Exercise details — The answer is a stretch of the material below, returned exactly: the line containing "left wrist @", the line containing "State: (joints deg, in", and all lines between.

Data shown —
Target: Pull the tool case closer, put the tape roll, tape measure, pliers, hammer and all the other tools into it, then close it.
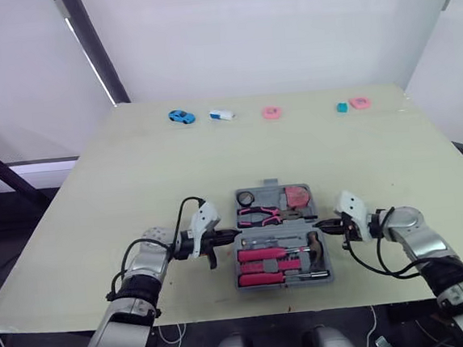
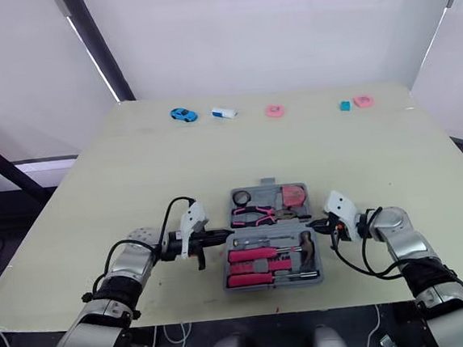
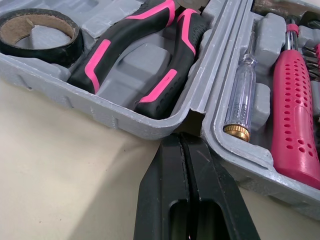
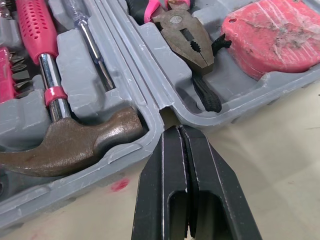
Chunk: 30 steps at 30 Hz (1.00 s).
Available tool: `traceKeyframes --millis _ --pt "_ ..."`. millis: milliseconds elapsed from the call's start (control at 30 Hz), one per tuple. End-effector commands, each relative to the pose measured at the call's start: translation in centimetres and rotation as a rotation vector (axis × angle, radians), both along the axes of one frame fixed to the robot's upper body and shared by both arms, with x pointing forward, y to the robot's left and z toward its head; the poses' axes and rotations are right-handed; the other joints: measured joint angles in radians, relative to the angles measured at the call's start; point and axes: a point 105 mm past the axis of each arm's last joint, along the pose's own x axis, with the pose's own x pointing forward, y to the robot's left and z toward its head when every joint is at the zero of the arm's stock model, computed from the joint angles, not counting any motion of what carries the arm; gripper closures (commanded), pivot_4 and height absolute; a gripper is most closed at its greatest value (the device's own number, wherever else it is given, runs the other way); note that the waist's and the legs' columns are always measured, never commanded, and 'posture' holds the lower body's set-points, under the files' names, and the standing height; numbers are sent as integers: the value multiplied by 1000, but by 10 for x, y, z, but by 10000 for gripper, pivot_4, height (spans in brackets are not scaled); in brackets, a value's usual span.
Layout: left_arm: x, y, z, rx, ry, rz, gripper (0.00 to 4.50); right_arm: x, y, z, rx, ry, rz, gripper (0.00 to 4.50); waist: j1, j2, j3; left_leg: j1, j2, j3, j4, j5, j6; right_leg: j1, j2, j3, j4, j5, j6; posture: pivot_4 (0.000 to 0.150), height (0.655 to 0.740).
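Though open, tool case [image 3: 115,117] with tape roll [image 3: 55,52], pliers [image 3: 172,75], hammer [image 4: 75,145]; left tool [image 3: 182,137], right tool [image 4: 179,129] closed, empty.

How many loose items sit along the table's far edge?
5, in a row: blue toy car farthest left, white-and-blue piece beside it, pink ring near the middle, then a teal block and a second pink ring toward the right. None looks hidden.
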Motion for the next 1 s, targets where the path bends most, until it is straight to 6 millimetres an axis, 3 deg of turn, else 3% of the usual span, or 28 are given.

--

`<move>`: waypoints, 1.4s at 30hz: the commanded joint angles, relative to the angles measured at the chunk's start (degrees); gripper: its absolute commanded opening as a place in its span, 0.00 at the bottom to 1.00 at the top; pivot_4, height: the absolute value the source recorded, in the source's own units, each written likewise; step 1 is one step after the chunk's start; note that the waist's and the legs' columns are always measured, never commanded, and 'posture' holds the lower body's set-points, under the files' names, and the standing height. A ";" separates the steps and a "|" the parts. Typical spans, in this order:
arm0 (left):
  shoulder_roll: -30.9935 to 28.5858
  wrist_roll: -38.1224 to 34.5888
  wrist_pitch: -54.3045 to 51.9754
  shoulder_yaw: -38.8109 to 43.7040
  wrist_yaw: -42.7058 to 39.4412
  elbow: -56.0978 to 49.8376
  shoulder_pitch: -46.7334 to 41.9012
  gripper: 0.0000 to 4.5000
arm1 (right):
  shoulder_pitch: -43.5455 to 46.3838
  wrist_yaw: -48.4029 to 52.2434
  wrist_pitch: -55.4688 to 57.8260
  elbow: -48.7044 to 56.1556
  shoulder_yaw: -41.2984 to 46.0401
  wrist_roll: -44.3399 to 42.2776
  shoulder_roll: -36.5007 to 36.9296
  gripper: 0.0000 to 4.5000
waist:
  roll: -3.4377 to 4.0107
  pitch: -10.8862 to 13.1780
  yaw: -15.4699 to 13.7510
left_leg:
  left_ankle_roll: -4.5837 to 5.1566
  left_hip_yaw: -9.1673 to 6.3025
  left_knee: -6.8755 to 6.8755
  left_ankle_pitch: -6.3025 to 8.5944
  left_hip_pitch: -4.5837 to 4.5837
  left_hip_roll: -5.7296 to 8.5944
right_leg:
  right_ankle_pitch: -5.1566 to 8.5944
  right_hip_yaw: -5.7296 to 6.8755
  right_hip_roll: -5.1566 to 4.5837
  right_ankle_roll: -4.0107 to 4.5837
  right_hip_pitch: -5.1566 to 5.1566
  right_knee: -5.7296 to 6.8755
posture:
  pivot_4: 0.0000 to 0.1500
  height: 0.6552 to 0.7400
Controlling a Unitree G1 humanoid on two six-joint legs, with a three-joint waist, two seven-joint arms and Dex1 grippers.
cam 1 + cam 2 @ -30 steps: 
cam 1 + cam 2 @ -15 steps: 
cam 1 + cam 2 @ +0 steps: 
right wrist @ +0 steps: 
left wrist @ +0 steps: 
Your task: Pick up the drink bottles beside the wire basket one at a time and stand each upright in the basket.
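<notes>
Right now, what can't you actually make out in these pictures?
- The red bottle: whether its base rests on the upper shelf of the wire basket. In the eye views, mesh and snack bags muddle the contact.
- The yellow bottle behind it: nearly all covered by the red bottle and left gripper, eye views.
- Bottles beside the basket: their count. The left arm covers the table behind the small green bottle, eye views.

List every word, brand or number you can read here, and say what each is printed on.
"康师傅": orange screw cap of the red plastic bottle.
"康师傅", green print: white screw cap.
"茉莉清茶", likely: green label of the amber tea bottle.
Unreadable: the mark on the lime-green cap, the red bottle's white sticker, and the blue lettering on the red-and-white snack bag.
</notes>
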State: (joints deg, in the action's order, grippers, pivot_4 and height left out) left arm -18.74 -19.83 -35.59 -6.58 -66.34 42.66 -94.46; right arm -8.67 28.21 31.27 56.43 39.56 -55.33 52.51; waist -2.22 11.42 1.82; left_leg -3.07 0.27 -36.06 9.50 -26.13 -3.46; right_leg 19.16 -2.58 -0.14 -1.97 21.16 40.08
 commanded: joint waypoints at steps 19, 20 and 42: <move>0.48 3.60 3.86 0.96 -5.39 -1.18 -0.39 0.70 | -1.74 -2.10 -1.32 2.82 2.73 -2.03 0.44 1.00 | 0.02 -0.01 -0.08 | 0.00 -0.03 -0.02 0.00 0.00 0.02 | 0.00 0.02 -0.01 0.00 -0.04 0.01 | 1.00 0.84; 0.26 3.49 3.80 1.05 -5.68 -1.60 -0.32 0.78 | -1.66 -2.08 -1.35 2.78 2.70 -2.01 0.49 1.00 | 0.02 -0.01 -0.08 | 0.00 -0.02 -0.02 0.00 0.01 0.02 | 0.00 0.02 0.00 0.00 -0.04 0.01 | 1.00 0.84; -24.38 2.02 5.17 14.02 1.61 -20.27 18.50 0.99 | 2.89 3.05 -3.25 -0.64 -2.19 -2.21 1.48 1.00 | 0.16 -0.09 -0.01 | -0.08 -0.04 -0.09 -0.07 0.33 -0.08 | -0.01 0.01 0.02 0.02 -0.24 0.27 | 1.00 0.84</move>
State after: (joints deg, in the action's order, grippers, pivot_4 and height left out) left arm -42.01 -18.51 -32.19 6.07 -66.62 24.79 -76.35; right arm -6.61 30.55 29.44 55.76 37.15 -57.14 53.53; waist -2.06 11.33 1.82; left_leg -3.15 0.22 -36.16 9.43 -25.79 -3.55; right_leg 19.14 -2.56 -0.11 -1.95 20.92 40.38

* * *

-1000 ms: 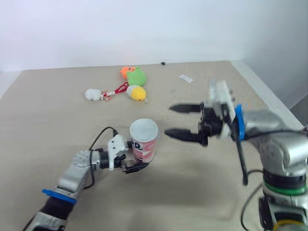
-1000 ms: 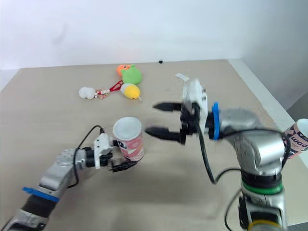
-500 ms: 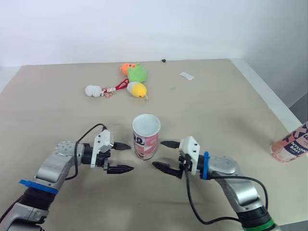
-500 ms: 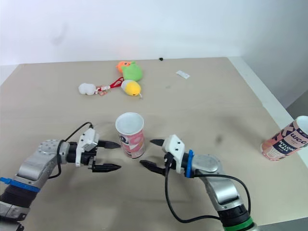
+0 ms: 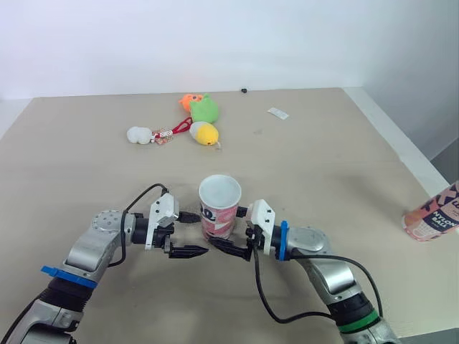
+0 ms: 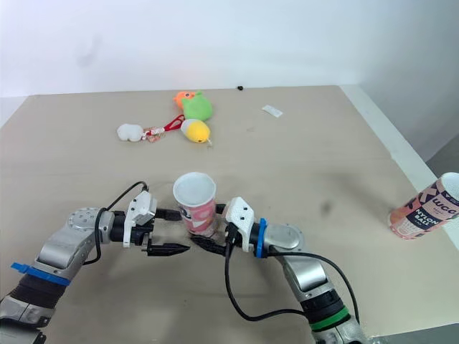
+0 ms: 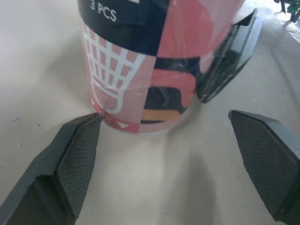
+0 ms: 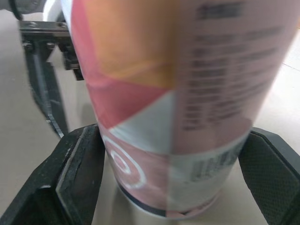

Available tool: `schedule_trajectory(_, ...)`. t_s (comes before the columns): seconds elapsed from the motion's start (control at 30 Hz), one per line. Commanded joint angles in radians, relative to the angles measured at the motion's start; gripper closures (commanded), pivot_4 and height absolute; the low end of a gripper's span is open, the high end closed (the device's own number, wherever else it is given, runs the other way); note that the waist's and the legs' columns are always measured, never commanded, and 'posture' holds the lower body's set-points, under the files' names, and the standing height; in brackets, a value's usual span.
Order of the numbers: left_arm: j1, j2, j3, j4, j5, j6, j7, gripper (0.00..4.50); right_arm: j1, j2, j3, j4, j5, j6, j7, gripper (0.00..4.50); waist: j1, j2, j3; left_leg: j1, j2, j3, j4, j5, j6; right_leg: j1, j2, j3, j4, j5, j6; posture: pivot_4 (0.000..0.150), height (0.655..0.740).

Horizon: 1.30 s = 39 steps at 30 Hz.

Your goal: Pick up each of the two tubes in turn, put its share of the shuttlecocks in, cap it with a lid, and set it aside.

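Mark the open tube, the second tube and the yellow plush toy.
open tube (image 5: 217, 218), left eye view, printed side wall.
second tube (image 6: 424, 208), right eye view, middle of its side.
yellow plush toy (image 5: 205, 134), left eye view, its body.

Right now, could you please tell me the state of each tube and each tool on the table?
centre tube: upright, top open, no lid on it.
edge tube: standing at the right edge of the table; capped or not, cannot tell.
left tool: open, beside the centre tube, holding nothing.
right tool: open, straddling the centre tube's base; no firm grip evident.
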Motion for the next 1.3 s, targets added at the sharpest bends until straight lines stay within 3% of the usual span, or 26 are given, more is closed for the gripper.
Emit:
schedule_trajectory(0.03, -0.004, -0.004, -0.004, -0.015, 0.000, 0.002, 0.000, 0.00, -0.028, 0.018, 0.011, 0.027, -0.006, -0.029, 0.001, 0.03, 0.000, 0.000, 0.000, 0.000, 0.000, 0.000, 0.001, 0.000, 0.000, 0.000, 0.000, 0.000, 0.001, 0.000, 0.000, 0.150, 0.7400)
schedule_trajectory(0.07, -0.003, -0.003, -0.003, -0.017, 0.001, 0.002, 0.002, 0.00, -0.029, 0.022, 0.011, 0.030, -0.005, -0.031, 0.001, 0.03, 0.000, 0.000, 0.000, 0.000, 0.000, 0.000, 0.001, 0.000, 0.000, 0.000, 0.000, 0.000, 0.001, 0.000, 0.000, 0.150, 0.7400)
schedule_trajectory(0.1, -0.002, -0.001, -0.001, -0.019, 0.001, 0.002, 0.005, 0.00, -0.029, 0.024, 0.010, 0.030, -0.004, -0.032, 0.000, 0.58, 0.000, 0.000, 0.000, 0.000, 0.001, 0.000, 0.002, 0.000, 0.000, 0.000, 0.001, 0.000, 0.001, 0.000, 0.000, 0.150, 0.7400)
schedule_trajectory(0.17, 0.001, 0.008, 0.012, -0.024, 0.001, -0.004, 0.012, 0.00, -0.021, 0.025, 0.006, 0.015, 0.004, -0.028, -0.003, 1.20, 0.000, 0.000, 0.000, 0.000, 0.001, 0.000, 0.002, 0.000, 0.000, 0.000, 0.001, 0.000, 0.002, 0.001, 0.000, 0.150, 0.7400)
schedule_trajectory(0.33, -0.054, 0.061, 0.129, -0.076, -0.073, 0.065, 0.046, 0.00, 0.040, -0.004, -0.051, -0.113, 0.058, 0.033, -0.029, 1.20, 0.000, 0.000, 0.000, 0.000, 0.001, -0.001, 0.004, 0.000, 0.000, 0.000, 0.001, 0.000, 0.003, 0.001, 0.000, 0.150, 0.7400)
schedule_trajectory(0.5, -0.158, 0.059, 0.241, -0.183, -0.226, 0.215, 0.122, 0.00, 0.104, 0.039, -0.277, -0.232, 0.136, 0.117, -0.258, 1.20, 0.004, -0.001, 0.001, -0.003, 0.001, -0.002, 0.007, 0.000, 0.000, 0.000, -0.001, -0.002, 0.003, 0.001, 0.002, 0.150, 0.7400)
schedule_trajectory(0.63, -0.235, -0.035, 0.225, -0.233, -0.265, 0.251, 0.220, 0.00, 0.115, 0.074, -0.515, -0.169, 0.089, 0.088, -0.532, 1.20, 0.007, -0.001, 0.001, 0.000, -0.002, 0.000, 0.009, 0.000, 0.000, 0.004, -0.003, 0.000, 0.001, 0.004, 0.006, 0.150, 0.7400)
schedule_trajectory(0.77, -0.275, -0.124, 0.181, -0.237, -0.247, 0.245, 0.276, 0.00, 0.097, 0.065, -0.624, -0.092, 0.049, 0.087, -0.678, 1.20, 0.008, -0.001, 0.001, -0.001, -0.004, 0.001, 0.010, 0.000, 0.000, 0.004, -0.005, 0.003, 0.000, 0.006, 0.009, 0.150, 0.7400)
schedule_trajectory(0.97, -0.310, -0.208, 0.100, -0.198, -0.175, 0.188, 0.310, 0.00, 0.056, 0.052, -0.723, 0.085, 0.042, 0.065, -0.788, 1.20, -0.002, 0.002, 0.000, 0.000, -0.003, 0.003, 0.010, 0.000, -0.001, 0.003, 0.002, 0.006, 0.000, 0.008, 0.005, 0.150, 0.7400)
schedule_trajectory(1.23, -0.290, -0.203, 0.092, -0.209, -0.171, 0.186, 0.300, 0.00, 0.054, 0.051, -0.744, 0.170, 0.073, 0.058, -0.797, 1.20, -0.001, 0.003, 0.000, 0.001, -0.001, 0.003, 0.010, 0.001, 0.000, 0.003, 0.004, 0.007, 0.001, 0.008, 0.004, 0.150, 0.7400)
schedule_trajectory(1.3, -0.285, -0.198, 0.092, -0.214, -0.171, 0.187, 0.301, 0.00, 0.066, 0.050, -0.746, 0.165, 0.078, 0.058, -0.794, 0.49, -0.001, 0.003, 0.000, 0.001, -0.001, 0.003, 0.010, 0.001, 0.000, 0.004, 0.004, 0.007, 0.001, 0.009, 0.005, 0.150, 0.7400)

Output —
left wrist @ +0 steps: 
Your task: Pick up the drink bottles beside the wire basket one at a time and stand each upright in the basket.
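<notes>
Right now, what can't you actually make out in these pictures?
- The red bottle: whether its base rests on the upper shelf of the wire basket. In the eye views, mesh and snack bags muddle the contact.
- The yellow bottle behind it: nearly all covered by the red bottle and left gripper, eye views.
- Bottles beside the basket: their count. The left arm covers the table behind the small green bottle, eye views.

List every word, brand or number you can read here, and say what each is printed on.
"康师傅": orange screw cap of the red plastic bottle.
"康师傅", green print: white screw cap.
"茉莉清茶", likely: green label of the amber tea bottle.
Unreadable: the mark on the lime-green cap, the red bottle's white sticker, and the blue lettering on the red-and-white snack bag.
</notes>
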State: (joints deg, in the action's order, grippers, pivot_4 and height left out) left arm -18.74 -19.83 -35.59 -6.58 -66.34 42.66 -94.46; right arm -8.67 28.21 31.27 56.43 39.56 -55.33 52.51; waist -2.22 11.42 1.82; left_leg -3.07 0.27 -36.06 9.50 -26.13 -3.46; right_leg 19.16 -2.58 -0.14 -1.97 21.16 40.08

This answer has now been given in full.